Both teams take to the court, and suddenly the air seems to thin as the seconds count down. It is a vacuum waiting to be filled. Even Hajime can feel his chest grow tight.

Once, Oikawa had been called a king, but never has he looked more regal and resplendent than he does in this moment, with the weight of the world on his shoulders no longer a burden, but a blessing. As he takes center stage, he idly spins the ball between his hands, surveying the court with a casual sweep of his eyes to the steady, _whoosh-thump_ rhythm of the leather against his palms. And it might be because he knows that tempo like his own, but Hajime can see the Argentinian team fall in sync with his practiced cadence, breathing suddenly in practiced time.It is a thing of perfect harmony, built on unwavering trust.

In this moment, Oikawa is known and he is _loved,_ and Hajime cannot look away.

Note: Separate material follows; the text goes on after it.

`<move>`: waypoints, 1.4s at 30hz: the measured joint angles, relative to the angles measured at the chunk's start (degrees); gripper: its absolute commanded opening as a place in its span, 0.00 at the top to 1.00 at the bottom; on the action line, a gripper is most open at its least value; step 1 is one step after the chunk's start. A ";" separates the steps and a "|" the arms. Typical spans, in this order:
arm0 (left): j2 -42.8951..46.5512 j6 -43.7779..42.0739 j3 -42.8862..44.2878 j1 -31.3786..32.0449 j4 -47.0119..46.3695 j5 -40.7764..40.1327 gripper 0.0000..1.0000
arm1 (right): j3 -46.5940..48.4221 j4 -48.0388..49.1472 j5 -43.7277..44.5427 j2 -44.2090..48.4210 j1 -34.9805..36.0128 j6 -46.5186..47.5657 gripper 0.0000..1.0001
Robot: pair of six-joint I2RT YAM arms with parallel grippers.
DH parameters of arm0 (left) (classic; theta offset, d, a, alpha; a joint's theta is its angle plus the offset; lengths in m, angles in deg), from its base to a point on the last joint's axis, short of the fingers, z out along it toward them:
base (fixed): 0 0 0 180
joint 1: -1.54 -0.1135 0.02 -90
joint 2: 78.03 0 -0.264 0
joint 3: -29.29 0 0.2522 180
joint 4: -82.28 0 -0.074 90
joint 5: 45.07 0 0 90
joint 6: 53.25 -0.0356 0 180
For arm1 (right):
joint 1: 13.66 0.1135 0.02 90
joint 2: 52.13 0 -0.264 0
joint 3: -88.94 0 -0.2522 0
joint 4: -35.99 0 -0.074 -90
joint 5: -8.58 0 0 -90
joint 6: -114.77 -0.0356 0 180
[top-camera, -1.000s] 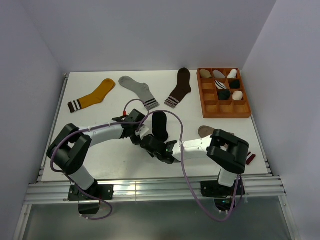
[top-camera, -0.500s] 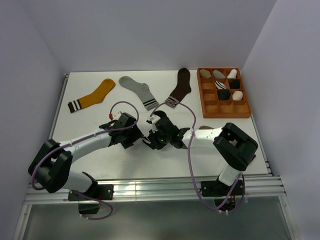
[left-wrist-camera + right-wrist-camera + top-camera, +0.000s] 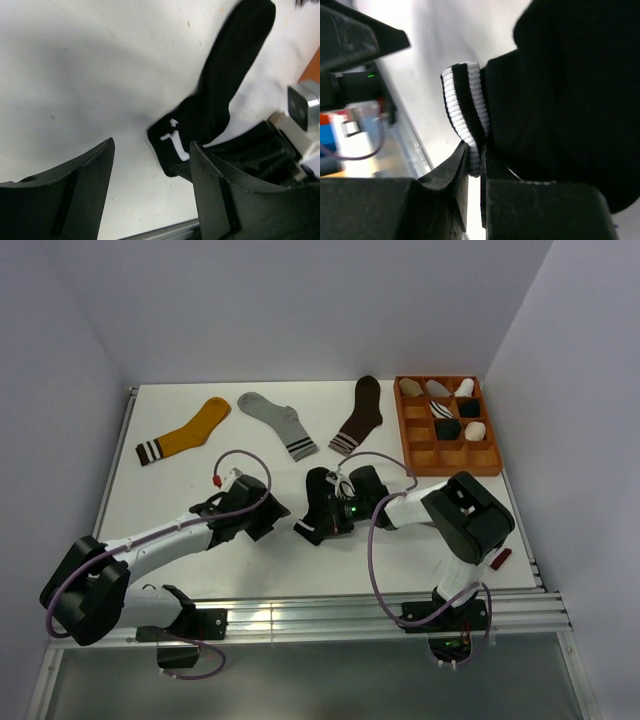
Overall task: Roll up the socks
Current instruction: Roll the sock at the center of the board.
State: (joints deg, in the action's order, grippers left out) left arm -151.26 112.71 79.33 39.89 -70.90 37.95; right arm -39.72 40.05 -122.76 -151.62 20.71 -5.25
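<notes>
Now only one side held the sock

Nearest the front edge of the table [image 3: 180,480], the left fingers [image 3: 75,185] stood spread wide with nothing between them. A second before, they had been closed in tight beside the other arm. Since then they had sprung apart and backed off to the left, clear of the work.

Just beyond them, near the middle of the table, lay the black sock [image 3: 220,90]. It stretched away toward the far side with its white-striped cuff [image 3: 465,105] at the near end. The right fingers [image 3: 440,185] were clenched on that cuff, pinching a doubled-over edge of it. The right arm had swung in toward the middle over the same second.

By my reading, the hand-over was made and one side alone had the sock. The cuff was folded but the leg was not wound up, so the rolling had scarcely begun.

Farther back, a yellow sock [image 3: 190,430], a grey sock [image 3: 272,418] and a brown sock [image 3: 362,412] lay in a row. At the far right sat a wooden tray [image 3: 450,471] with small bundles in several compartments.
</notes>
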 measured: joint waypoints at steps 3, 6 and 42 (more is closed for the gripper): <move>-0.59 0.42 -0.50 2.21 -2.01 0.83 0.35 | -1.64 3.39 -3.48 -1.14 -0.98 -3.19 1.00; -2.93 -0.20 -0.22 3.48 -3.78 1.70 0.36 | -1.64 3.39 -4.37 -1.33 -1.09 -3.32 1.00; -31.89 -15.30 22.84 0.74 -5.25 7.67 1.00 | 2.12 -8.74 1.14 1.84 1.11 5.92 1.00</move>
State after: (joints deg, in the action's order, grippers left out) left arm -183.15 97.41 102.17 40.63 -76.14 45.62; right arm -37.60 31.31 -121.62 -149.78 21.82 0.68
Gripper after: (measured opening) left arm 0.021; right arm 0.128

And it’s a good thing, too, because from where he stands on the back line, the brilliance of the arena lighting suddenly catches on the whisper of a thin chain around Oikawa’s neck and a familiar, circular puckering under the fabric of his uniform, right at the center of his breastbone. It is a small detail, meant only for an audience of one, but one that feels magnanimous in its brazen presence.

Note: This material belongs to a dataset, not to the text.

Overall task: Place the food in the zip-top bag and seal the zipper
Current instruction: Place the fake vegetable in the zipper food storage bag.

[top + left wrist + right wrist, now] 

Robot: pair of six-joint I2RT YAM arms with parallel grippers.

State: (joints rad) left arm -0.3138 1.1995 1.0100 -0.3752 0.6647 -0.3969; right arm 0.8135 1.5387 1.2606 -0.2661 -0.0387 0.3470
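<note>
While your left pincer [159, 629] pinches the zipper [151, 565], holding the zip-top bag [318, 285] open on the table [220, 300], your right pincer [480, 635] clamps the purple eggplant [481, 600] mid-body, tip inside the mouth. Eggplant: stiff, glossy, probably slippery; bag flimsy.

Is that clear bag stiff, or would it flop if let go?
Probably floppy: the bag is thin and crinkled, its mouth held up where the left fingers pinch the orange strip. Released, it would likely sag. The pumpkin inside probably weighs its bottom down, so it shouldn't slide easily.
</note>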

Oikawa’s gaze suddenly tips sideways and—like a compass needle drawn north—it finds Hajime. It trails over his eyes, his mouth, down to the matching glint of metal sitting just above the third knuckle of Hajime’s left hand. There, it lingers for a beat too long. No doubt he knows—its presence there is equal parts present challenge, future promise.

When he looks up, Hajime remembers, suddenly, a truth he’s always known about Oikawa. It is one that has carried them both through so many journeys, both solitary and not, over the years and across the world—that Oikawa’s eyes have only ever known to look forward, to stay fixed on summits, just out of reach.

Perhaps, he thinks, there are no _finish_ _lines_ in this life of theirs, not when every line crossed is another journey yet begun.

Oikawa’s hands close around the volleyball, heavy and sure. _Just watch me_ , his smile—wide and wild and absolutely radiant—says.

And in the returning slice of a grin he shoots court-bound, Hajime replies, _I always have._

The referee’s whistle pierces the air, and—defiant of the sun—Icarus soars.

**Author's Note:**

> 402 releasing on Oikawa's birthday made me absolutely feral, and this garbled mess was the result of all my free time and brainpower outside of work. Also of note, this is baby's first <5000 word fic, as well as baby's first fic written in under a week—go figure!